Ways to Avoid Secondhand Smoke in Your Home

You avoid smoking because you know and understand its dangers — but how about secondhand smoke? Exposure to secondhand smoke can cause cancer, asthma, and other severe health problems. Learn more about secondhand smoke, and find ways to protect yourself and your family from secondhand smoke in your home.Smoking Danger

What’s in secondhand smoke?

Secondhand smoke — includes mainstream smoke (or the smoke exhaled by smokers) and sidestream smoke (or the smoke that directly comes from a burning tobacco). Secondhand smoke has thousands of deadly chemicals, including ammonia, butane, carbon monoxide, chromium, cyanide, formaldehyde, lead, and polonium.

The toxic compounds in secondhand smoke can stay in the air for a few hours or even much longer. But it’s not just the smoke that is a concern. Some of the chemical residues that stick on the smoker’s hair and clothes, as well as the carpeting, cushions, curtains, and other items in your home — sometimes this is referred to as the third hand smoke. It also poses risks, particularly to children.

How to avoid secondhand smoke in your home?

Step #1: Make a no-smoking-inside-the-house policy. Make it clear to anyone smoking in the family not to smoke inside the house. This also goes with your guests. Ask them to smoke somewhere else outside the house or you can designate a smoking area.

Step #2: Designate a smoking area. If it cannot be avoided, designate an area away from the living room, kitchen, or the kid’s room, or anywhere where the children often stay. You can have the garden, the backyard or the porch for a smoking area.

Step #3: Make it inconvenient to smoke inside the house. If you cannot directly confront a family smoker, you can make it inconvenient for him or her to smoke inside the house. Remove the ashtrays, or hide the lighters and the packs of cigarettes. Your family may not like it at first but he or she can pick the message sooner or later.

Step #4: Clean the house. It lingers on sofa, curtains, and anywhere inside the house. You may want to replace the curtains, clean the cushions, wash the carpeting, etc. You may also want to remove the cigarette butts outside the house. This way, you can lessen the exposure of you children to third hand smoke.
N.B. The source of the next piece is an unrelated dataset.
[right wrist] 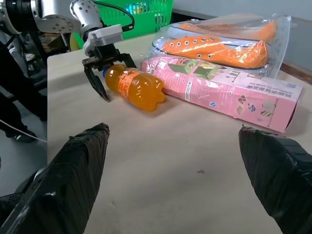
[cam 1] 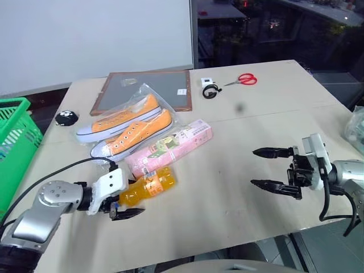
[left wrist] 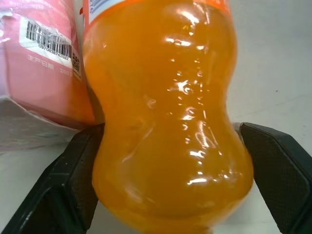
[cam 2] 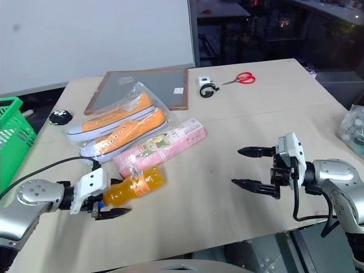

Step #5: Encourage a family smoker to quit. Look for a long term solution to your problem. Encourage your husband, wife, or parents to quit smoking. But when doing so, you don’t nag. It might just further encourage them to hold on the habit. You may want to educate them of the negative effects of smoking to their health and to the people around them. You can also refer them to a quit smoking organization. It might be easier for them to quit if they can get a professional help.

It is the right of every individual to live safe and healthy. Keeping your home smoke free ensures that your children is safe from the harmful effect of the deadly chemicals found in cigarette smoke.